In many cases false teachers will teach that water baptism referred to throughout the Scriptures is referring to baptism of the Holy Spirit. They teach that at the time a person believes and/or prays to receive Christ into their heart (the false doctrine known as the "sinner's prayer"), that at that time the person is baptized by the Holy Spirit. However, the act of Holy Spirit baptism is found only in Acts 1:5 and 11:16 and is referred to as the pouring out of the Holy Spirit on the apostles, and on Cornelius and his family, respectively. These were extraordinary instances for specific purposes and neither leads us to the "one baptism" of Ephesians 4:5, nor were they for the purpose of salvation. There is no doubt and hardly and arguable point that the apostles were in fact already saved at the time the Holy Spirit was poured out on them in the upper room at Pentecost. Anyone claiming it was for salvation is guilty of false teaching. The Holy Spirit baptism as it relates to Cornelius and his family may not be quite as clear for some, therefore we will look at what the Scriptures teach us relating to this occurrence.
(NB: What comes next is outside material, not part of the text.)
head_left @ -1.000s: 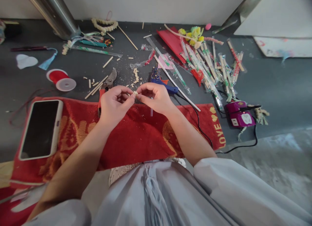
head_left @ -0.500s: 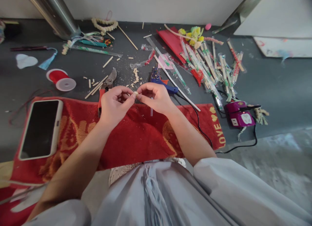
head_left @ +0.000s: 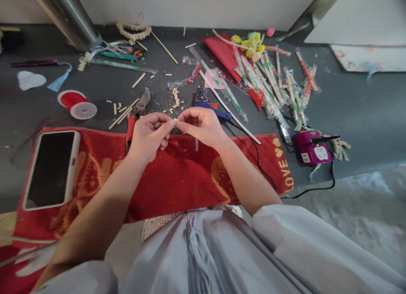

Something we should all understand is that the ability to speak in tongues and prophesy (miraculous gifts) is not conclusive proof that a person is saved, or that the Holy Spirit is abiding in that person. There are some wicked men who have spoken by the inspiration of God. Balaam prophesied against Balak by the immediate direction of God. (Numbers 23-24) Saul prophesied by the Spirit of God. (1 Samuel 10:10) The prophet Bethel was enabled by the Holy Spirit. (1 Kings 13:11-32) Caiaphas prophesied by the Spirit that Jesus would die. (John 11:47-53) Therefore, the fact that Cornelius and his family were able to speak in tongues cannot prove that their sins were forgiven at that particular time. In fact, Scripture proves that Cornelius and his family were not saved at the time they received miraculous gifts.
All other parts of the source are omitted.